[Supplied material]

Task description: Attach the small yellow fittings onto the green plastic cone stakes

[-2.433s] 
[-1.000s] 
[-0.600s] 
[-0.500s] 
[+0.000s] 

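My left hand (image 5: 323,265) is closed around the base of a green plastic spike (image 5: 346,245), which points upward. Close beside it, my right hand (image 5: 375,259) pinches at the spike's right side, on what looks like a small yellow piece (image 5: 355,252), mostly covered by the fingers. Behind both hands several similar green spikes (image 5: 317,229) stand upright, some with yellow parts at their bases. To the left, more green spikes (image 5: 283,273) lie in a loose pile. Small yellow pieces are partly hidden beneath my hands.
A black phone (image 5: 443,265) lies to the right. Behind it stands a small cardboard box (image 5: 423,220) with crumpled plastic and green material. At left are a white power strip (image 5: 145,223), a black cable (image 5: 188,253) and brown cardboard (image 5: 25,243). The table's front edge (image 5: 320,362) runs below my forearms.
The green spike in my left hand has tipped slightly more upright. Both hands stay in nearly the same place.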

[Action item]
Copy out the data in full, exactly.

[Answer for this exercise]
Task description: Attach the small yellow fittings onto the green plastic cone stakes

[-2.433s] 
[-1.000s] 
[-0.600s] 
[-0.500s] 
[+0.000s] 

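My left hand (image 5: 323,265) is closed around the base of a green plastic spike (image 5: 346,245), which points upward. Close beside it, my right hand (image 5: 375,259) pinches at the spike's right side, on what looks like a small yellow piece (image 5: 355,252), mostly covered by the fingers. Behind both hands several similar green spikes (image 5: 317,229) stand upright, some with yellow parts at their bases. To the left, more green spikes (image 5: 283,273) lie in a loose pile. Small yellow pieces are partly hidden beneath my hands.
A black phone (image 5: 443,265) lies to the right. Behind it stands a small cardboard box (image 5: 423,220) with crumpled plastic and green material. At left are a white power strip (image 5: 145,223), a black cable (image 5: 188,253) and brown cardboard (image 5: 25,243). The table's front edge (image 5: 320,362) runs below my forearms.
The green spike in my left hand has tipped slightly more upright. Both hands stay in nearly the same place.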

This output contains the complete answer.